The second software program characterizes each of the four million variants found in a person’s genome and estimates their consequences for diseases. The team, and possibly others who adopt the system, can use the first software system to determine what genes to look at, and then use the second program to determine which genes look like they are causing problems. The two-step process, coupled with the genomic information, narrows down four million variants to a handful that a clinician can review and use to make a diagnosis.
Schloss, who runs NHGRI's technology development for the $1000 genome project, says the improvements in chemistry and analysis of next-generation sequencers are important for moving sequencing to the clinic. But in the future, technology using direct DNA base reads—such as nanopore sequencers—will be the most accurate and give even higher quality genomic data.
In these sequencing designs, strands of DNA are pushed through biological or synthetic pores while an electronic signal based on the changes in ionic current that accompanies each nucleotide as it is incorporated during DNA polymerization is recorded (4). Tapping into high-tech physics, there's even a design that reads nucleotides based on the way electrons pair-up, or tunnel, and move through each base as it crosses the pore. Oxford Nanopore, along with several other researchers and companies, is developing direct DNA base read techniques, which could be ready at the end of this year or early next year.
Because groups like Kingsmore's are now showing that sequencing in the clinic is possible, the sequencing express lane for even more clinical applications will likely drive innovation for faster, cheaper, and better genomic processing technology. And, as with any product that follows that philosophy, the sequencing tests will become routine at hospitals. They may one day even be as standard as carpool lanes and E-ZPass on the interstate.

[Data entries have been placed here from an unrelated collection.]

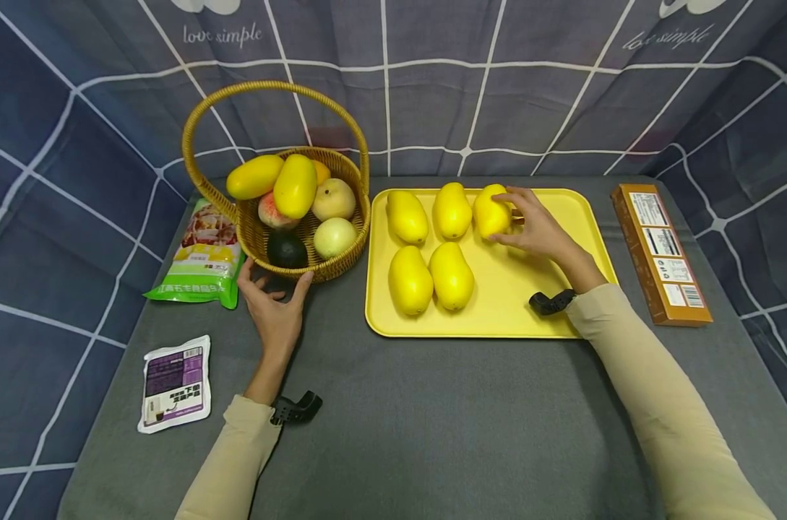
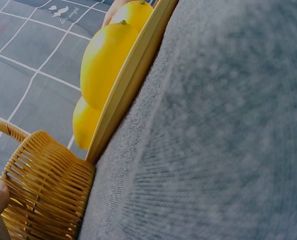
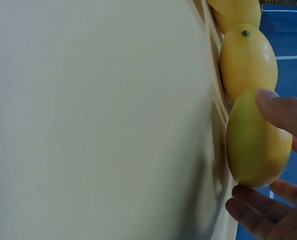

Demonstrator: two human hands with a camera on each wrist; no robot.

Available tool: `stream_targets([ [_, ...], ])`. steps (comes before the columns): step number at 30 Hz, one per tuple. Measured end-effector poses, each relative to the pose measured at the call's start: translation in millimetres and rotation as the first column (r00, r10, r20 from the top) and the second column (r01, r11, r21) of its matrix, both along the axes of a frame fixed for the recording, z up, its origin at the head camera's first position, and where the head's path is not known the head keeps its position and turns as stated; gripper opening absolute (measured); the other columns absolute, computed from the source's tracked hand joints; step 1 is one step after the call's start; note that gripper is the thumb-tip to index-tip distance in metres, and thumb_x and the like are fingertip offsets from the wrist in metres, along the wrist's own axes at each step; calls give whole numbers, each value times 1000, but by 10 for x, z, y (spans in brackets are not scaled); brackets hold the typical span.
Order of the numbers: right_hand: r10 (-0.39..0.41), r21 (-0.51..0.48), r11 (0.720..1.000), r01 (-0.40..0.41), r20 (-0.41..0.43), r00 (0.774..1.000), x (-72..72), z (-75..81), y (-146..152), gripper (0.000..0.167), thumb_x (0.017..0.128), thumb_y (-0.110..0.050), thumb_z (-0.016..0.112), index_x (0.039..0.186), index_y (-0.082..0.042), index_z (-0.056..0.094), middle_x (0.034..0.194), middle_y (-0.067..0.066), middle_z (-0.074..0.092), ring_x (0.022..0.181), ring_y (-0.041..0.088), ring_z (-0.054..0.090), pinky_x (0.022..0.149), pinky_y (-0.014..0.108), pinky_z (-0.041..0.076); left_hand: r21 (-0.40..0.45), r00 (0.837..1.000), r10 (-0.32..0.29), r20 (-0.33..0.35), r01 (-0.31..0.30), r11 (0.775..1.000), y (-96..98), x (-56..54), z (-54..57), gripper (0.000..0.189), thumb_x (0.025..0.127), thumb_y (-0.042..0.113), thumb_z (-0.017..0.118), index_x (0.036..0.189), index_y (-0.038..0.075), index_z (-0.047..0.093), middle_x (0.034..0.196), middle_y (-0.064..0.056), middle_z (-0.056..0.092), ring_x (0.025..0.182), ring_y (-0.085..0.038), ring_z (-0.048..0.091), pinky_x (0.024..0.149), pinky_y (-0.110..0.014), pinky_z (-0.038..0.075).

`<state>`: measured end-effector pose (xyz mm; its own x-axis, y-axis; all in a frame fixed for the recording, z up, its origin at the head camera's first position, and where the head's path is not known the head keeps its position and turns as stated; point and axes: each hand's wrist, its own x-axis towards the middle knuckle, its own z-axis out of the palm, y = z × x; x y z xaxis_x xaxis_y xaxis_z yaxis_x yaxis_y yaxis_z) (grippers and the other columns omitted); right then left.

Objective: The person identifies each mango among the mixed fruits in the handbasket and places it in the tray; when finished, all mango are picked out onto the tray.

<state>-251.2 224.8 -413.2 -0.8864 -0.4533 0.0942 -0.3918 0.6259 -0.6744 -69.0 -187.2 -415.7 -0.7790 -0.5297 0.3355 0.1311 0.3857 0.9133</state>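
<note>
My right hand holds a yellow mango at the back of the yellow tray. In the right wrist view the thumb lies on this mango, with fingers around its lower end. Several other mangoes lie on the tray to its left, in two rows. My left hand rests against the front of the wicker basket, thumb and fingers spread along its wall. Inside the basket are two mangoes, a peach, a dark avocado and pale round fruits.
A green food bag lies left of the basket, partly behind it. Nearer the front left is a white and purple packet. A long brown box lies right of the tray. Checked cloth walls enclose the grey table.
</note>
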Motion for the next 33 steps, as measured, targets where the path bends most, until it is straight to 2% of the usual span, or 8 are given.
stream_targets([
  [21,11,26,1000,-11,-15,1000,29,-22,55,76,78,-13,83,143,-5,44,151,26,26,130,45,40,101,59,42,-8,1000,13,3,-13,1000,-2,-1,-14,84,83,14,79,146,-4,27,149,-23,32,121,-36,48,80,-41,43],
  [27,10,119,993,0,-88,996,63,129,44,79,78,-21,84,145,-9,44,152,27,26,134,49,35,104,64,35,-14,1000,9,-6,-9,1000,-3,-3,-26,84,83,13,79,146,-4,27,149,-24,32,121,-36,48,80,-43,43],
  [33,66,101,994,-52,-142,988,95,358,-161,79,79,-25,83,147,-14,44,154,22,28,138,45,33,107,64,31,-12,1000,10,-9,-10,1000,-9,-4,-23,84,82,12,79,146,-5,27,148,-24,33,121,-36,48,80,-40,43],
])
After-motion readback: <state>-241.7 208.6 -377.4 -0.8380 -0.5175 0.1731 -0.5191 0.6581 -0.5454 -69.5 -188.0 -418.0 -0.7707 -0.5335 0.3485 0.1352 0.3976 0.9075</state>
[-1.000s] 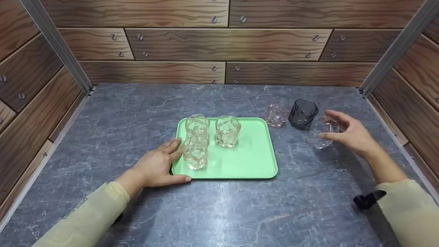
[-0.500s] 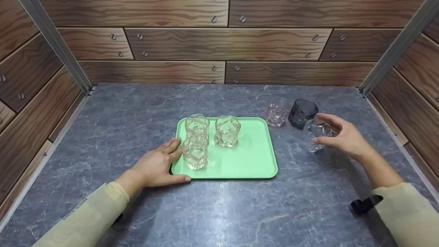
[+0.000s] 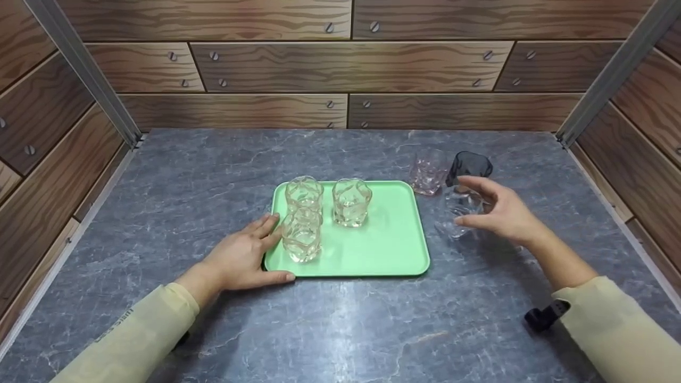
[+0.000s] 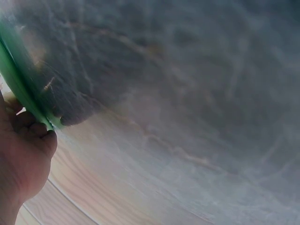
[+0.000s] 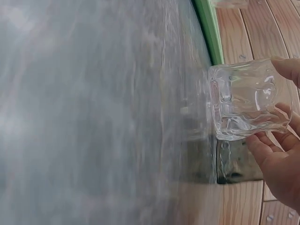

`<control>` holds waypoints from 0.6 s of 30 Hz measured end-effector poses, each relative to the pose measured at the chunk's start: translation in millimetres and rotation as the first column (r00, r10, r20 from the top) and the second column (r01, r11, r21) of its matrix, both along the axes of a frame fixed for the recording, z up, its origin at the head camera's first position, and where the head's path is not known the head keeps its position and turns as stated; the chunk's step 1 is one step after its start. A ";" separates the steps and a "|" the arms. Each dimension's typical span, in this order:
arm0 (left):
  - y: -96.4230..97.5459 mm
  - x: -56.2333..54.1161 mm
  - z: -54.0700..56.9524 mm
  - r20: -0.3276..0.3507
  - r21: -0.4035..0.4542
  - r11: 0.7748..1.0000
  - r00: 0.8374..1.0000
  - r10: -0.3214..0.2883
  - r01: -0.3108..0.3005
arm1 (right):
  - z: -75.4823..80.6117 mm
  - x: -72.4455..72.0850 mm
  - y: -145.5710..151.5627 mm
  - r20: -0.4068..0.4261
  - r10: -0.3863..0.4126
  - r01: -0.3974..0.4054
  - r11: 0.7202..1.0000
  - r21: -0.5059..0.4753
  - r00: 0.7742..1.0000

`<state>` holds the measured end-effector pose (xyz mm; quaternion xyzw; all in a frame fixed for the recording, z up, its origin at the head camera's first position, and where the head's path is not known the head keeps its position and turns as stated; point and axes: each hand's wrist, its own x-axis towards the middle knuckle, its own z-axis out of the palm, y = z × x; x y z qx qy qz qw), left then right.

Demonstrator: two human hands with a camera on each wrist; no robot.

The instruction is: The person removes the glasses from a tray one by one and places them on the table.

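Right hand [image 3: 503, 214]: fingers pinching 1 clear, wavy-walled glass tumbler [image 5: 246, 99], upright, centre-right of head view, just right of rectangular, plastic-looking green tray [image 3: 379, 249]. Left hand [image 3: 239, 259]: thumb and fingers apart, touching tray's left corner.

- Head: dk glass [image 3: 471, 164], lower pt behind clear glass [image 3: 462, 205] & R hand [image 3: 500, 213].
- Rear-L glass [image 3: 304, 187]: base behind front glass [image 3: 301, 239].
- L hand [image 3: 239, 258] hides pt of tray [image 3: 383, 250] edge.
- L sleeve [image 3: 138, 330] print illeg.
- L wrist: L hand, tray cut by L edge; table [image 4: 187, 84] blurred.
- R wrist: R hand cut by R edge.
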<state>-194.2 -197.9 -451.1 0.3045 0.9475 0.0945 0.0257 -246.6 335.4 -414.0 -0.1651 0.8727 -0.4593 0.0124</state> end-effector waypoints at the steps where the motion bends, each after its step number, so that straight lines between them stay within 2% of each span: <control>1: 0.1 0.2 0.0 0.001 0.001 1.000 1.000 0.001 -0.001 | -0.8 -1.0 -2.6 0.005 0.005 -0.005 1.000 -0.004 1.000; 13: -0.1 0.5 -0.5 0.009 0.002 1.000 1.000 0.008 -0.008 | -5.4 -6.4 -20.6 0.023 0.020 -0.021 1.000 0.021 1.000; 18: -0.5 -0.2 -1.0 0.006 0.016 1.000 1.000 0.010 -0.010 | 2.3 -5.5 -22.3 0.035 0.051 -0.051 0.999 0.003 0.998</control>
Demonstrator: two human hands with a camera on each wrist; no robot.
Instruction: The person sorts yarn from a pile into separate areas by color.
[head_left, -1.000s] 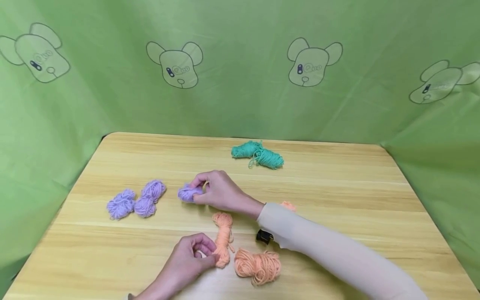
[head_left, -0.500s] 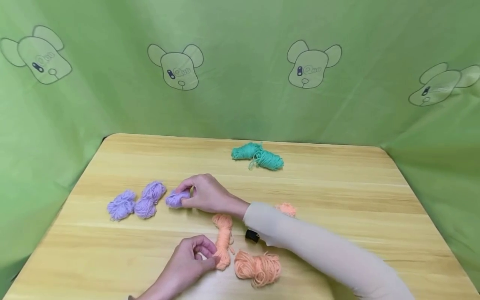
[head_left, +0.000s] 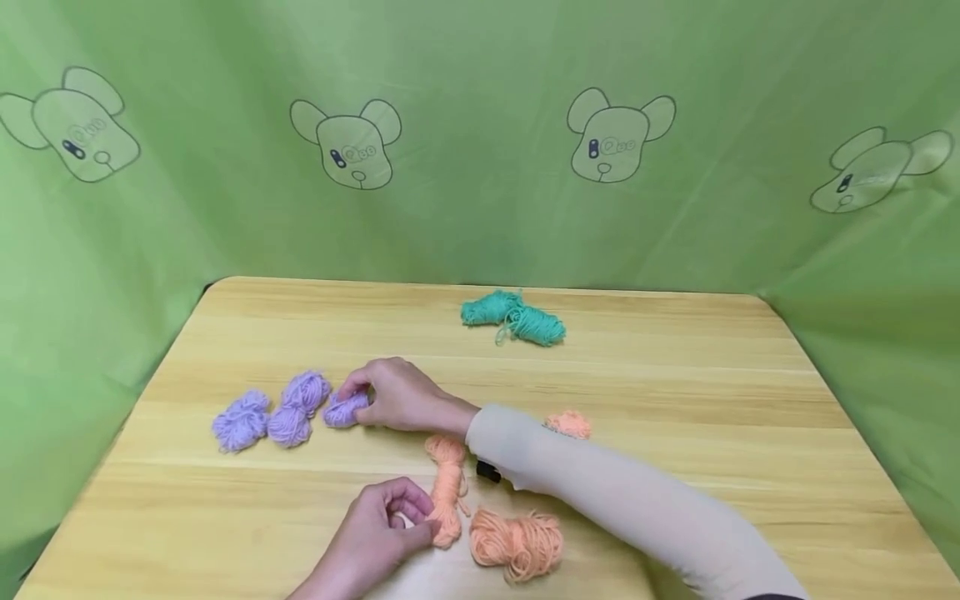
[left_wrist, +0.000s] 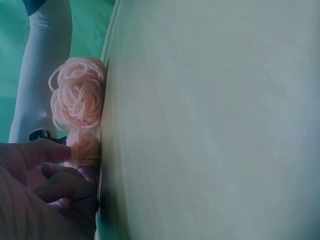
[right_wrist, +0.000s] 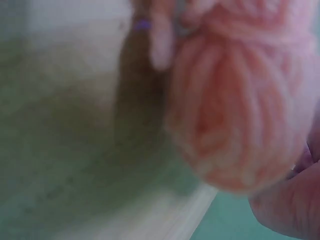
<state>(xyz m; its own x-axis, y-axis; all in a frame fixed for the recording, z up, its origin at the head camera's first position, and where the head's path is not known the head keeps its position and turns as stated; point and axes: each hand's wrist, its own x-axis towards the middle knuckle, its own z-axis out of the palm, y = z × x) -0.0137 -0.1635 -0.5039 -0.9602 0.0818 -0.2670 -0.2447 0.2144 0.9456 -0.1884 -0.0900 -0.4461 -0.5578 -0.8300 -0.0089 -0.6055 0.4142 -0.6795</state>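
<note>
In the head view my right hand (head_left: 405,396) holds a small purple yarn skein (head_left: 345,411) between thumb and fingers at the table's left-centre. Just left of it lie another purple skein (head_left: 298,408), tied at its middle, and a looser purple bundle (head_left: 241,421). My left hand (head_left: 382,529) pinches the lower end of a narrow orange yarn skein (head_left: 447,483). The left wrist view shows that orange skein (left_wrist: 84,148) at the thumb tip. A thicker orange skein (head_left: 516,544) lies to its right. Close up, the right wrist view shows a blurred orange skein (right_wrist: 235,120).
Two touching teal yarn bundles (head_left: 513,318) lie near the back edge of the wooden table (head_left: 697,358). Another orange bundle (head_left: 572,423) is partly hidden behind the right sleeve (head_left: 600,475). Green cloth (head_left: 480,183) surrounds the table's back and sides.
My right hand has moved left with the purple skein, bringing it close beside the other purple ones. My left hand stays at the orange skein. More of the far orange bundle shows.
</note>
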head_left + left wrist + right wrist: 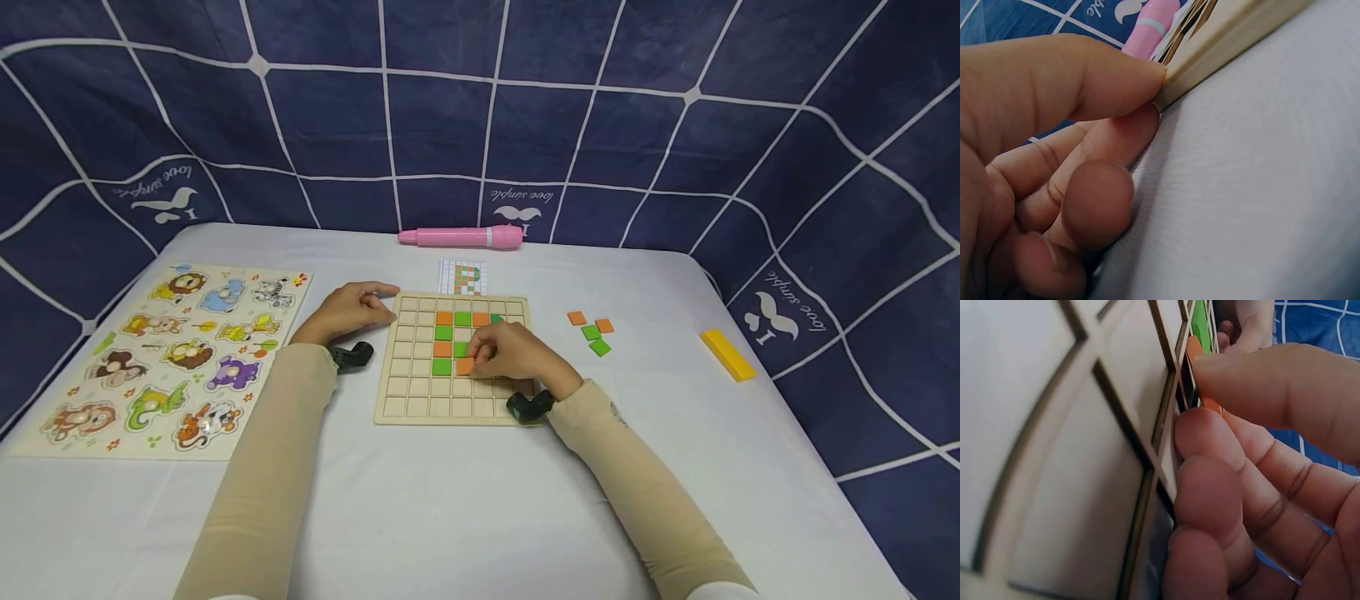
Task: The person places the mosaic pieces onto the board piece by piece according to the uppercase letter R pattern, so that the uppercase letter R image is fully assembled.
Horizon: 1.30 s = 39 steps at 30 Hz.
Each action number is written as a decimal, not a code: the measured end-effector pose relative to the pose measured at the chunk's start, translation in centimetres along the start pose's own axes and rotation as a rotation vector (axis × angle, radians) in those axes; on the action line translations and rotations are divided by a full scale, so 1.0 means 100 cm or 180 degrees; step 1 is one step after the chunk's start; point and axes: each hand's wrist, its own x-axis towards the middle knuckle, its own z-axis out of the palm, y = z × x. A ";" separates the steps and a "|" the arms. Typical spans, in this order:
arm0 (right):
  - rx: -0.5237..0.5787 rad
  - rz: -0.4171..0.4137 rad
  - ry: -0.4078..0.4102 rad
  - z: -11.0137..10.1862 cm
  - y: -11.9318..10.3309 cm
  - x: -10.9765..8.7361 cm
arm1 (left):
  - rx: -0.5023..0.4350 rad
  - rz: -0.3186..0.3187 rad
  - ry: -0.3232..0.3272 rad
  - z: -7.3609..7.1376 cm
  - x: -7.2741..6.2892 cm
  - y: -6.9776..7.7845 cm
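Head view: pinches orange tile point(462, 367) in right hand point(513, 351), at grid board point(418, 407), just beside green tile point(442, 367); grips board's left edge with left hand point(348, 309).

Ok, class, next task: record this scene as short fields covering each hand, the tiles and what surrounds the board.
Left hand: holds the grid board's left edge
Right hand: pinches an orange tile at the grid
Loose tiles: two orange, two green, right of board
Beyond board: pattern card, then pink pen-like object
Far left: animal puzzle
Far right: yellow block
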 end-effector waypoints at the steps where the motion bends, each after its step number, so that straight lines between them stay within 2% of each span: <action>1: -0.0007 0.0009 0.0005 0.000 -0.001 0.000 | -0.0004 -0.0001 -0.0003 0.000 0.000 0.000; 16: -0.0037 0.0037 0.0026 0.004 -0.002 -0.001 | 0.0028 -0.0022 0.0012 0.001 0.006 -0.004; 24: 0.0135 -0.0046 -0.0085 0.003 0.002 0.000 | 0.0055 -0.0050 0.0023 0.000 0.006 -0.004; 28: 0.0353 -0.0210 -0.0194 -0.004 0.008 -0.001 | 0.0018 -0.0050 0.0015 0.000 0.005 -0.004; 33: 0.0862 -0.0317 -0.0273 -0.017 0.021 -0.005 | -0.0026 -0.0067 0.0008 0.001 0.004 -0.003; 39: 0.1275 -0.0087 -0.0205 -0.041 0.037 -0.017 | -0.0053 -0.0093 -0.0019 0.001 0.004 -0.003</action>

1. Saunders, C., et. al. 2012. Rapid whole-genome sequencing for genetic disease diagnosis in neonatal intensive care units. Sci. Transl. Med. 4, 154ra135.
2. Farias-Hesson, E., et al. 2010. Semi-automated library preparation for high-throughput DNA sequencing platforms. Journal of Biomedicine and Biotechnology, vol. 2010, Article ID 617469: 1-8.
3. Rohland, N., and Reich, D. 2012. Cost-effective, high-throughput DNA sequencing libraries for multiplexed target capture." Genome Res. 22: 939-946.
4. Niedringhaus T., et. al. 2011. Landscape of next-generation sequencing technologies. Anal Chem. 83: 4327–4341.